This bill was introduced in new form in parliament in 1971, 1977, 1985, 1989, 1996, 1998, 2001, 2005and 2008, but each time it got trapped for reasons well known to all. Every times of is being placed in parliament for its passage, every time it was deflected by sending it to the JPC, Departmental committee of the home ministry. Before the government could take any decision on this issue, the parliament was again dissolved.

THE LOKPAL BILL, 2011
The Lokpal and Lokayuktas Bill 2011 have been brought under Article 253 of the Constitution to fulfill India’s international obligation arising from ratification of United Nations Convention Against Corruption (UNCAC). Article 253, which figures in Chapter XI of the Constitution dealing with the sensitive issue of Centre-State relations, provides that nothing in the chapter would prevent Parliament “to make law for the whole country or any part of the territory of India for implementing any treaty, agreement or convention with any other country or countries or any decision made at any international conference, association or other body”. India signed the UNCAC in 2005 and ratified it six years later on May 12, 2011. The convention is already signed by 140 countries.
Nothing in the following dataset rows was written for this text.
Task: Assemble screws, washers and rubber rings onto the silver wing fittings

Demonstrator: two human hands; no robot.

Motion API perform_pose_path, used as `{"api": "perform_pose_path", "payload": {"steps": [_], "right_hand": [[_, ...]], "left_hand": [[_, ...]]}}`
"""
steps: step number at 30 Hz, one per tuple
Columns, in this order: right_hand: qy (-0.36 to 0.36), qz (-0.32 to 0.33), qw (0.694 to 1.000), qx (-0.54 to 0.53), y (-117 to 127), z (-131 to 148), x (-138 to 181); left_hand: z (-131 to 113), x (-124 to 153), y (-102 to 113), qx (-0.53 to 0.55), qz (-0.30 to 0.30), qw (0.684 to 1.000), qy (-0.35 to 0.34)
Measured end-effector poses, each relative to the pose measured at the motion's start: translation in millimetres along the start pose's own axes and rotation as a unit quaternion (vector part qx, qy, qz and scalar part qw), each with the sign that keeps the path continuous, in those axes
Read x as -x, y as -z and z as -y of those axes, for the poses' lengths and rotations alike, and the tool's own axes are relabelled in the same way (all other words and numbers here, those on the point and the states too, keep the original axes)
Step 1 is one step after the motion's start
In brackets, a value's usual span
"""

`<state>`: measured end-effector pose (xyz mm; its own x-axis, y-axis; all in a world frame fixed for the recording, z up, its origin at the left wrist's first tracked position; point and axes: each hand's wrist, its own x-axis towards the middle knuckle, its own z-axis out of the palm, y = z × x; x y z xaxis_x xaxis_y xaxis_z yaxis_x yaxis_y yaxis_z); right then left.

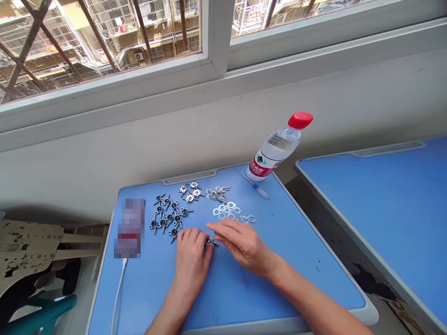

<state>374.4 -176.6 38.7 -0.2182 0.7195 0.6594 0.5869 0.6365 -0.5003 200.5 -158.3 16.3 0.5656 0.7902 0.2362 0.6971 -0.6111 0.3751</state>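
Observation:
My left hand (192,249) is closed at the table's middle, its thumb and fingers around a small metal fitting with thin protruding pins (211,242). Beside it, my right hand (240,242) hovers with fingers stretched leftward over the fitting; I see nothing held in it, though its palm is hidden. Left of my hands lie several metal fittings with black round centres (169,217). Behind them is a small group of fittings with silver plates on top (196,192). Just beyond my right hand are flat silver two-hole plates (223,210) and a pile of small eye-ended metal pins (217,193).
A water bottle with a red cap (275,151) stands at the table's far right corner, beside a blue pen (257,187). On the left lies a blurred-out phone (130,228) with a white cable (119,286). Another blue table (384,195) is to the right, across a gap.

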Motion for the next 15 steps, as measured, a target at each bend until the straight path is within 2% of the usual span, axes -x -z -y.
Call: {"api": "perform_pose_path", "payload": {"steps": [5,11,15], "right_hand": [[0.002,0.012,1.000,-0.027,2.0,0.8,-0.3],[0.021,-0.048,0.998,0.046,-2.9,0.7,0.5],[0.027,-0.016,0.999,0.042,-0.3,1.9,0.5]], "left_hand": [[0.3,-0.3,0.7,0.003,-0.004,1.000,-0.006],[0.0,-0.2,1.1,-0.011,-0.005,1.000,-0.001],[-0.3,-0.6,1.5,-0.003,-0.005,1.000,-0.005]]}}
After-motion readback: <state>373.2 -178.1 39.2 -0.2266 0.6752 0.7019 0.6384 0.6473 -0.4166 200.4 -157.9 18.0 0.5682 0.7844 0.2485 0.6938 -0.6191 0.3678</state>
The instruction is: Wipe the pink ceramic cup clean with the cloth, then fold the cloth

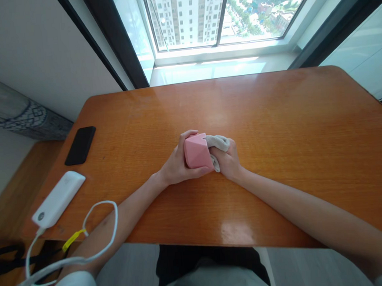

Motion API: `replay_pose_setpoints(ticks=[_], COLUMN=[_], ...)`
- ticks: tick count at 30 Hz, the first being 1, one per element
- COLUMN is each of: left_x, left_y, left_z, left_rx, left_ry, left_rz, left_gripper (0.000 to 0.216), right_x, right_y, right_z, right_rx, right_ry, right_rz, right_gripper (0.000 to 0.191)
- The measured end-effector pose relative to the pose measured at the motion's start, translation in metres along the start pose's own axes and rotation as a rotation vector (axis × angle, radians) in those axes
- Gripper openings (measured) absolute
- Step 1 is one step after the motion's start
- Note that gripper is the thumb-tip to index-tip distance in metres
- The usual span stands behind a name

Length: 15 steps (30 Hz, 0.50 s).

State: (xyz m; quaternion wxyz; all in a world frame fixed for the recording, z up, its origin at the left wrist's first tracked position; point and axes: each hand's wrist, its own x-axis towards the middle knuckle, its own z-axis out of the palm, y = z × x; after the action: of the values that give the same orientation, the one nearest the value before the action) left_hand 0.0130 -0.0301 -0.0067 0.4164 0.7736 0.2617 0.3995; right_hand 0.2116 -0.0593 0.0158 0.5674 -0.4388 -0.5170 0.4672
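Lower left of frame: a white cable (117, 218) loops in front of our left forearm (139, 203); another length plugs into a white power bank (59, 200) on the bench (293, 153). Centre: our left grip (176, 166) is closed around a pink block (197, 151), faceted, held above the bench's middle. Just right of it, our right grip (227, 160) is bunched on a pale cloth (219, 142) touching the block's right side; whether any cloth goes inside, we cannot tell. Left of frame, beyond the power bank: a black phone (80, 146), lying flat. Top centre, past the bench's far edge, we note a window (221, 14), a tall building (185, 15) outside.
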Motion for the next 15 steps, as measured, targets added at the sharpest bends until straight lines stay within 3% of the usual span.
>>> replay_pose_setpoints(ticks=[4,7,9,12,15], left_x=[0.003,0.005,0.006,0.006,0.004], left_y=[-0.003,-0.003,-0.001,0.001,0.001], left_z=[0.003,0.005,0.005,0.001,-0.004], left_rx=[0.14,0.291,0.334,0.294,0.165], left_ry=[0.034,0.049,0.061,0.061,0.029], left_rz=[0.212,0.312,0.309,0.295,0.127], left_gripper=[0.131,0.125,0.114,0.117,0.113], right_x=[0.007,0.013,0.014,0.011,0.006], right_y=[0.004,0.008,0.008,0.002,-0.003], right_z=[-0.002,-0.003,-0.002,0.0,0.002], right_rx=[0.07,0.146,0.159,0.12,0.075], right_ry=[0.047,0.08,0.085,0.066,0.021], right_rz=[0.033,0.048,0.051,0.038,0.025], right_gripper=[0.015,0.012,0.013,0.011,0.016])
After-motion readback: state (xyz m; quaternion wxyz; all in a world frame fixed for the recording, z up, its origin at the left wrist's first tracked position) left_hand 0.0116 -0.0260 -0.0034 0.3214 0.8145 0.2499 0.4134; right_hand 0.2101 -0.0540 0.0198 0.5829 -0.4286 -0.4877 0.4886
Therefore, the model law as incorporated in the Lokpal and Lokayuktas Bill would be an enabling legislation for the state legislatures to adopt in its entirety or such of those provisions which they consider appropriate to adopt. Section 64 of the bill has given the option to States bringing into force the Lokayukta from a date which they consider appropriate. The States which already have Lokayukta Act may consider adopting better provisions of the central legislation.
A BILL to provide for the establishment of the institution of Lokpal to inquire into allegations of corruption against certain public functionaries and for matters connected there with or incidental thereto.
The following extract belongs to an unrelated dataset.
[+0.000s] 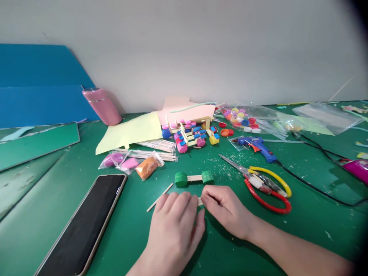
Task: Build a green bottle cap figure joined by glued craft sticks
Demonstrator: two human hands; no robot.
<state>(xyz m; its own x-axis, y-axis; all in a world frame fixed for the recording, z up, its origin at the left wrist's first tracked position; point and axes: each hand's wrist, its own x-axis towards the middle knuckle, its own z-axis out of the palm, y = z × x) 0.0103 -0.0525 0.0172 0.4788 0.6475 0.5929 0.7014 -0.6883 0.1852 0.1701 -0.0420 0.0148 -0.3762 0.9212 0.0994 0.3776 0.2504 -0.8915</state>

WHEREAS the Constitution of India established a democratic Republic to ensure justice for all; AND WHEREAS the country's commitment to clean and responsive governance has to be reflected in an effective institution to independently inquire into and prosecute acts of corruption; NOW, THEREFORE, it is expedient to establish a strong and effective institution to contain corruption.
1. (1) This Act may be called the Lokpal Act, 2011.
(2) It extends to the whole of India and also applies to public servants outside India. (3) It shall come into force on such date as the Central Government may, by notification in the Official Gazette, appoint; and different dates may be appointed for different provisions of this Act and any reference in any provision to the commencement of this Act shall be construed as a reference to the coming into force of that provision.
3. (1) As from the commencement of this Act, there shall be established, for the purpose of making inquiries in respect of complaints made under this Act, an institution to be called the “Lokpal”.
(2) The Lokpal shall consist of—
(a) a Chairperson, who is or has been a Chief Justice of India or a Judge of the Supreme Court; and
(b) such number of Members, not exceeding eight out of whom fifty per cent shall be Judicial Members.
Notwithstanding anything contained in any law for the time being in force, the Lokpal shall constitute an Investigation Wing for the purpose of conducting investigation of any offence alleged to have been committed by a public servant punishable under the Prevention of Corruption Act, 1988:
Provided that till such time the Investigation Wing is constituted by the Lokpal, the Central Government shall make available such number of investigation officers and other staff from such of its Ministries or Departments, as may be required by the Lokpal, for carrying out investigation under this Act.
The Lokpal may, by notification, constitute a prosecution wing and appoint a Director of prosecution and such other officers and employees to assist the Director of Prosecution for the purpose of prosecution of public servants in relation to any complaint by the Lokpal under this Act. The expenses of the Lokpal, including all salaries, allowances and pensions payable to or in respect of the Chairperson, Members or secretary or other officers or staff of the Lokpal, shall be charged on the Consolidated Fund of India and any fees or other moneys taken by the Lokpal shall form part of that Fund.

Powers of Lokpal:
(1) If the Lokpal has reason to believe that any document which, in its opinion, shall be useful for, or relevant to, any investigation or inquiry under this Act, are secreted in any place, it may authorise any officer of the Investigation Wing, to search for and to seize such documents.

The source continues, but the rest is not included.